The David and Goliath Story of Breaking GPU Monopolies
There’s something deeply satisfying about watching a small team of developers take on tech giants. This week, I’ve been following the progress of ZLUDA, a project that’s attempting to bring CUDA compatibility to non-Nvidia GPUs, and it’s got me thinking about the stranglehold that monopolies have on innovation—and how sometimes, the most important breakthroughs come from the most unlikely places.
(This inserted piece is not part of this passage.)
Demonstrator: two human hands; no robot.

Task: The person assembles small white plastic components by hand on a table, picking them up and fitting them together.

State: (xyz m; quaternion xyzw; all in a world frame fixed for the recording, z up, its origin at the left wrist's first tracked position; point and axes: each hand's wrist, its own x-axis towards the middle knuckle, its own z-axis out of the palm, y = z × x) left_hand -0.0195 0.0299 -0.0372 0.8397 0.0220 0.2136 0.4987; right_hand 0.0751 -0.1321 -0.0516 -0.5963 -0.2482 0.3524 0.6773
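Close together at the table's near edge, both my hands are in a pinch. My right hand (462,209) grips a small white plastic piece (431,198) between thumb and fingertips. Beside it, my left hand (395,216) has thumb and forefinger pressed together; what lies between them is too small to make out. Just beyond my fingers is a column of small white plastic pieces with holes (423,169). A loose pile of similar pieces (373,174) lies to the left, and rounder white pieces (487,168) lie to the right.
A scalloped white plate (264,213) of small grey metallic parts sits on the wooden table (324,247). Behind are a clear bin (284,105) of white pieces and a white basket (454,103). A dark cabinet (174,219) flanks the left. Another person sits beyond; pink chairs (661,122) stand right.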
For those not familiar with the technical details, CUDA is Nvidia’s proprietary platform for GPU computing. It’s everywhere in AI, scientific computing, and high-performance applications. The problem is, if you want to run CUDA code, you need Nvidia hardware. Period. This has created a situation where Nvidia doesn’t just dominate the GPU market—they’ve effectively locked it down.
What fascinates me about ZLUDA is the sheer audacity of it. We’re talking about a project that started with essentially one developer taking on one of the most powerful tech companies in the world. Now they’ve expanded to a whopping two developers. Someone in the discussions pointed out that this is the kind of undertaking that would normally require “considerably sized teams” from major companies, yet here we are watching a tiny operation make genuine progress.
The corporate response to this project tells you everything you need to know about how threatened the big players feel. AMD initially supported ZLUDA, then suddenly pulled funding and demanded they revert all their released code. One commenter suggested AMD is essentially “controlled opposition for Nvidia to pretend they aren’t a monopoly,” and honestly, that explanation makes more sense than I’d like to admit.
The legal landscape around these projects is absolutely toxic. Someone mentioned that we had similar projects years ago, but “Nvidia sued them to oblivion.” Others pointed to Oracle’s disastrous lawsuit against Google over Java APIs as a cautionary tale. The fact that companies are more afraid of lawsuits than they are motivated by innovation should tell us something about how broken our current system is.
What really gets under my skin is how this stifles competition and innovation. When I’m looking at hardware for my home lab setup, I want to choose based on performance, price, and suitability for my needs. Instead, I’m often forced to consider vendor lock-in and compatibility issues that have nothing to do with the actual quality of the hardware.
The suggestion that Intel or AMD should throw a million dollars at this project is spot-on. Someone countered that a million isn’t enough, but they’re missing the point. The current team of two developers probably isn’t burning through massive amounts of cash. A million dollars could fund a small but focused team for a couple of years, which might be exactly what’s needed to reach a minimum viable product.
There’s also the broader question of ownership and control. When I buy hardware, I want to actually own it. The fact that manufacturers are “hell bent on owning that aspect” of the products we purchase is fundamentally wrong. This isn’t just about GPUs—it’s about the right to repair, modify, and improve the devices we own.
The encouraging part is that grassroots efforts like this do sometimes succeed. The entire PC industry was built on Compaq’s clean-room reverse engineering of IBM’s BIOS. Sometimes individual developers, working with limited resources but unlimited determination, can achieve what massive corporations fail to do.
Looking at the discussion around alternatives like HIP and ROCm, there’s clearly movement in the right direction. AMD’s ROCm is making progress, and there are other projects like Mojo that might eventually provide different paths forward. The key is having multiple approaches and not putting all our eggs in one basket.
While projects like ZLUDA face an uphill battle against legal challenges and corporate resistance, they represent something important: the belief that technology should be open, competitive, and serve users rather than corporate interests. Whether this particular project succeeds or not, it’s pushing the conversation forward and demonstrating that alternatives are possible.
The real victory won’t be any single project, but the gradual erosion of these artificial barriers to competition. Every small step toward open standards and interoperability makes the entire ecosystem healthier. Even if we’re watching David take on Goliath with a very small slingshot, sometimes that’s exactly what’s needed to start changing the game.